+++ SUPPLIED INFORMATION

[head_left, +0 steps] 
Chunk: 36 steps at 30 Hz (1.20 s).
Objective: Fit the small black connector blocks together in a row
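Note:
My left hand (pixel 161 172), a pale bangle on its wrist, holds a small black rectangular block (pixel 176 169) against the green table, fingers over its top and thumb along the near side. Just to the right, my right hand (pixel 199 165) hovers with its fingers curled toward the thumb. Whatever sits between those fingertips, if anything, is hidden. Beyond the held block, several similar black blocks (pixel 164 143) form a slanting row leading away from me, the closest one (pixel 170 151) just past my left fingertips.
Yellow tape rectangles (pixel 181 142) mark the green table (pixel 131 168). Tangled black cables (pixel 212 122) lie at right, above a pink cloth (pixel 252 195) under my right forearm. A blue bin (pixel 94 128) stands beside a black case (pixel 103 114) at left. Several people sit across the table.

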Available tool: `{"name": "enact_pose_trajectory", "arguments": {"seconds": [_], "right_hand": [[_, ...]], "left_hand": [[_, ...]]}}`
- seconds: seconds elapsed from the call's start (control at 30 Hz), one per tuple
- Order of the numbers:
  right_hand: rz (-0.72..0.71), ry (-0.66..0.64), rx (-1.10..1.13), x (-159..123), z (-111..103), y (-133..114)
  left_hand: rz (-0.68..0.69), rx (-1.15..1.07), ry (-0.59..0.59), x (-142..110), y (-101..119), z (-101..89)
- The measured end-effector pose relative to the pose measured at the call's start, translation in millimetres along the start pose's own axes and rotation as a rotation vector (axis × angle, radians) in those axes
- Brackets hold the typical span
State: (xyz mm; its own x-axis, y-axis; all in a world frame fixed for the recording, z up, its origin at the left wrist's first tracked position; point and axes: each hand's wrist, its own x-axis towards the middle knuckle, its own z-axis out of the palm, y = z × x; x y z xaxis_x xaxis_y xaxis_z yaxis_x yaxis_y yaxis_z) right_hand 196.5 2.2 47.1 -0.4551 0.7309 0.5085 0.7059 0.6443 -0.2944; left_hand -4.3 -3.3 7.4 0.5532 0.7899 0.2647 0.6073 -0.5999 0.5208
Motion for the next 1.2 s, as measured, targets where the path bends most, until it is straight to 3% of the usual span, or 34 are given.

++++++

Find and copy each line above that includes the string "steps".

[head_left, +0 steps] 
Chunk: 36 steps at 30 Hz (1.20 s).

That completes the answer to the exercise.